*WORK REQUEST*. From the first line to the last, return the data exactly, with no pictures.

##### SOURCE DATA #####

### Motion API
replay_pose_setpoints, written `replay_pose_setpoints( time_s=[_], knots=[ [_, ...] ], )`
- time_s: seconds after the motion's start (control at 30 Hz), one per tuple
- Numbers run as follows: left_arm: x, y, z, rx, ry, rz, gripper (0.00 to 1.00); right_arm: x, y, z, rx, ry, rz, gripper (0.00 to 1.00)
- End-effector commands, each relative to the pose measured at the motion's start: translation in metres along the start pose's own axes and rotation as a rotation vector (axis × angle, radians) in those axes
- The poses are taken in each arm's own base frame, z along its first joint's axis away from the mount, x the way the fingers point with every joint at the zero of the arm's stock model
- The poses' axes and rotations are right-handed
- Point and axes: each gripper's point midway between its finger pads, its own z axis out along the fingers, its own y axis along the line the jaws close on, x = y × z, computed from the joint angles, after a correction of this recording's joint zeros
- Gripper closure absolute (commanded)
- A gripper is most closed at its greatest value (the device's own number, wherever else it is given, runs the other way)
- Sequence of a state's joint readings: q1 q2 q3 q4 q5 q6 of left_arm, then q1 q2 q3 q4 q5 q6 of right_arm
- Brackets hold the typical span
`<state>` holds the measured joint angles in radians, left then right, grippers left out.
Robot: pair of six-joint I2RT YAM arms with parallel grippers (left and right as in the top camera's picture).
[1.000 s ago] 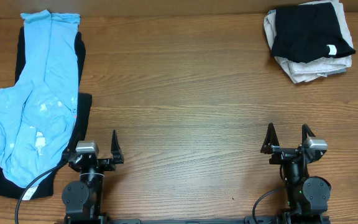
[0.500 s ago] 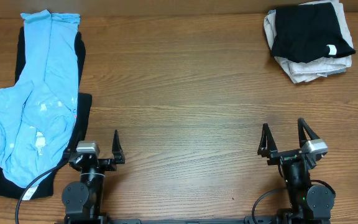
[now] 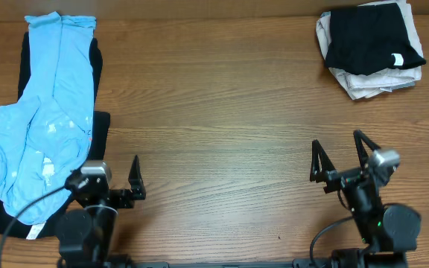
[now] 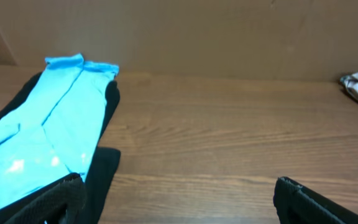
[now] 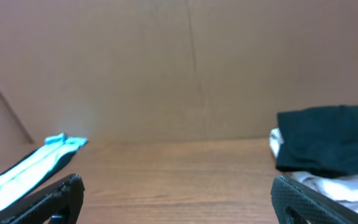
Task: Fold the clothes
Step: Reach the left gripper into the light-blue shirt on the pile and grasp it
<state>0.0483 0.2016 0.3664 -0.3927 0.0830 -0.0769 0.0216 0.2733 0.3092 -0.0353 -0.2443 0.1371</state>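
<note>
The light blue T-shirt (image 3: 47,112) lies crumpled and lengthwise at the table's left, on top of a black garment (image 3: 99,130). Small white print shows on its lower part. It also shows in the left wrist view (image 4: 48,118) and faintly in the right wrist view (image 5: 30,168). My left gripper (image 3: 112,177) is open and empty at the front left, just right of the shirt's lower end. My right gripper (image 3: 339,149) is open and empty at the front right, far from the shirt.
A folded black garment (image 3: 371,37) sits on pale folded clothes (image 3: 371,82) at the back right, also in the right wrist view (image 5: 328,137). Bare wooden table (image 3: 214,112) lies between the two piles. A cardboard wall (image 5: 166,62) backs the table.
Both arms have risen from their rest pose. The right gripper moved forward and its fingers spread wider. The left gripper shifted slightly left. The clothes have not moved.
</note>
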Motion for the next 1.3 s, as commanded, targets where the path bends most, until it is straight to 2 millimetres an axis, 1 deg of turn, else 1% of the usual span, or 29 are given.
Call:
replay_pose_setpoints(
  time_s=[0.0,0.07,0.2,0.3,0.4,0.5,0.6,0.67,0.73,0.8,0.83,0.87,0.93,1.03,1.13,1.23,1.27],
  knots=[
    [-0.029,-0.002,0.001,0.000,0.052,-0.024,0.00,-0.022,0.014,0.015,-0.065,0.055,0.018,0.00],
    [-0.037,-0.003,0.008,-0.003,0.128,-0.032,0.00,-0.032,0.013,0.027,-0.060,0.089,0.029,0.00],
    [-0.046,-0.004,0.025,-0.003,0.314,-0.044,0.00,-0.056,0.011,0.056,-0.050,0.157,0.051,0.00],
    [-0.052,-0.012,0.041,0.047,0.443,-0.017,0.00,-0.065,0.010,0.083,-0.058,0.244,0.079,0.00],
    [-0.062,-0.017,0.060,0.079,0.531,-0.026,0.00,-0.063,0.007,0.112,-0.063,0.355,0.119,0.00],
    [-0.071,-0.021,0.079,0.110,0.577,-0.044,0.00,-0.053,0.007,0.140,-0.098,0.462,0.167,0.00],
    [-0.076,-0.022,0.099,0.123,0.587,-0.051,0.00,-0.048,0.023,0.171,-0.260,0.482,0.203,0.00],
    [-0.073,-0.020,0.111,0.120,0.593,-0.051,0.00,-0.046,0.036,0.186,-0.380,0.460,0.247,0.00],
    [-0.066,-0.014,0.120,0.095,0.613,-0.055,0.00,-0.041,0.048,0.197,-0.490,0.467,0.345,0.00],
    [-0.057,-0.003,0.125,0.051,0.643,-0.063,0.00,-0.032,0.051,0.205,-0.538,0.492,0.427,0.00],
    [-0.051,0.009,0.126,0.004,0.665,-0.068,0.00,-0.027,0.050,0.209,-0.547,0.503,0.453,0.00],
    [-0.046,0.021,0.127,-0.051,0.682,-0.089,0.00,-0.019,0.049,0.213,-0.544,0.520,0.482,0.00],
    [-0.035,0.052,0.125,-0.185,0.717,-0.168,0.00,-0.001,0.047,0.219,-0.534,0.562,0.517,0.00],
    [-0.021,0.088,0.119,-0.296,0.756,-0.272,0.00,0.026,0.045,0.223,-0.509,0.628,0.555,0.00],
    [-0.006,0.126,0.112,-0.399,0.786,-0.379,0.00,0.048,0.043,0.228,-0.493,0.668,0.562,0.01],
    [0.014,0.156,0.106,-0.483,0.829,-0.474,0.02,0.060,0.040,0.233,-0.461,0.685,0.566,0.01],
    [0.021,0.164,0.104,-0.501,0.846,-0.495,0.04,0.061,0.040,0.233,-0.459,0.685,0.566,0.01]
  ],
)
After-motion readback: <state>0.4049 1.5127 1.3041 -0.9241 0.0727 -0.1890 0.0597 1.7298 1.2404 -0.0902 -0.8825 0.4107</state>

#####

*EXERCISE RESULT*.
### Motion API
replay_pose_setpoints, written `replay_pose_setpoints( time_s=[_], knots=[ [_, ...] ], )`
- time_s: seconds after the motion's start (control at 30 Hz), one per tuple
- Numbers run as follows: left_arm: x, y, z, rx, ry, rz, gripper (0.00 to 1.00); right_arm: x, y, z, rx, ry, rz, gripper (0.00 to 1.00)
- End-effector commands, each relative to the pose measured at the motion's start: translation in metres along the start pose's own axes and rotation as a rotation vector (axis × angle, radians) in those axes
- The poses are taken in each arm's own base frame, z along its first joint's axis away from the mount, x the way the fingers point with every joint at the zero of the arm's stock model
- The poses' axes and rotations are right-handed
- Point and axes: each gripper's point midway between its finger pads, its own z axis out along the fingers, its own y axis along the line the jaws close on, x = y × z, computed from the joint angles, after a correction of this recording's joint zeros
- Gripper closure absolute (commanded)
- A gripper is most closed at its greatest value (the device's own number, wherever else it is given, runs the other way)
- Sequence of a state's joint readings: q1 q2 q3 q4 q5 q6 of left_arm, then q1 q2 q3 q4 q5 q6 of right_arm
- Brackets hold the typical span
`<state>` holds the measured joint angles in radians, left then right, grippers left out.
Robot: pair of six-joint I2RT YAM arms with parallel grippers (left and right as in the top camera's picture).
[1.000 s ago] 
[0.500 s ago] 
[now] 
[now] 
[now] 
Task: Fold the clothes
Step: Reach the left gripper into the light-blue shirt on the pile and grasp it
<state>0.0483 0.2016 0.3664 -0.3927 0.0830 -0.0769 0.0216 0.2733 0.3092 -0.0353 -0.2443 0.1371</state>
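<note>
The light blue T-shirt (image 3: 47,112) lies crumpled and lengthwise at the table's left, on top of a black garment (image 3: 99,130). Small white print shows on its lower part. It also shows in the left wrist view (image 4: 48,118) and faintly in the right wrist view (image 5: 30,168). My left gripper (image 3: 112,177) is open and empty at the front left, just right of the shirt's lower end. My right gripper (image 3: 339,149) is open and empty at the front right, far from the shirt.
A folded black garment (image 3: 371,37) sits on pale folded clothes (image 3: 371,82) at the back right, also in the right wrist view (image 5: 328,137). Bare wooden table (image 3: 214,112) lies between the two piles. A cardboard wall (image 5: 166,62) backs the table.
Both arms have risen from their rest pose. The right gripper moved forward and its fingers spread wider. The left gripper shifted slightly left. The clothes have not moved.
</note>
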Motion for the next 1.3 s, as commanded, targets where the path bends most, until it is straight to 2 millimetres an axis, 1 deg of turn, else 1% of the usual span, or 29 are given.
Call:
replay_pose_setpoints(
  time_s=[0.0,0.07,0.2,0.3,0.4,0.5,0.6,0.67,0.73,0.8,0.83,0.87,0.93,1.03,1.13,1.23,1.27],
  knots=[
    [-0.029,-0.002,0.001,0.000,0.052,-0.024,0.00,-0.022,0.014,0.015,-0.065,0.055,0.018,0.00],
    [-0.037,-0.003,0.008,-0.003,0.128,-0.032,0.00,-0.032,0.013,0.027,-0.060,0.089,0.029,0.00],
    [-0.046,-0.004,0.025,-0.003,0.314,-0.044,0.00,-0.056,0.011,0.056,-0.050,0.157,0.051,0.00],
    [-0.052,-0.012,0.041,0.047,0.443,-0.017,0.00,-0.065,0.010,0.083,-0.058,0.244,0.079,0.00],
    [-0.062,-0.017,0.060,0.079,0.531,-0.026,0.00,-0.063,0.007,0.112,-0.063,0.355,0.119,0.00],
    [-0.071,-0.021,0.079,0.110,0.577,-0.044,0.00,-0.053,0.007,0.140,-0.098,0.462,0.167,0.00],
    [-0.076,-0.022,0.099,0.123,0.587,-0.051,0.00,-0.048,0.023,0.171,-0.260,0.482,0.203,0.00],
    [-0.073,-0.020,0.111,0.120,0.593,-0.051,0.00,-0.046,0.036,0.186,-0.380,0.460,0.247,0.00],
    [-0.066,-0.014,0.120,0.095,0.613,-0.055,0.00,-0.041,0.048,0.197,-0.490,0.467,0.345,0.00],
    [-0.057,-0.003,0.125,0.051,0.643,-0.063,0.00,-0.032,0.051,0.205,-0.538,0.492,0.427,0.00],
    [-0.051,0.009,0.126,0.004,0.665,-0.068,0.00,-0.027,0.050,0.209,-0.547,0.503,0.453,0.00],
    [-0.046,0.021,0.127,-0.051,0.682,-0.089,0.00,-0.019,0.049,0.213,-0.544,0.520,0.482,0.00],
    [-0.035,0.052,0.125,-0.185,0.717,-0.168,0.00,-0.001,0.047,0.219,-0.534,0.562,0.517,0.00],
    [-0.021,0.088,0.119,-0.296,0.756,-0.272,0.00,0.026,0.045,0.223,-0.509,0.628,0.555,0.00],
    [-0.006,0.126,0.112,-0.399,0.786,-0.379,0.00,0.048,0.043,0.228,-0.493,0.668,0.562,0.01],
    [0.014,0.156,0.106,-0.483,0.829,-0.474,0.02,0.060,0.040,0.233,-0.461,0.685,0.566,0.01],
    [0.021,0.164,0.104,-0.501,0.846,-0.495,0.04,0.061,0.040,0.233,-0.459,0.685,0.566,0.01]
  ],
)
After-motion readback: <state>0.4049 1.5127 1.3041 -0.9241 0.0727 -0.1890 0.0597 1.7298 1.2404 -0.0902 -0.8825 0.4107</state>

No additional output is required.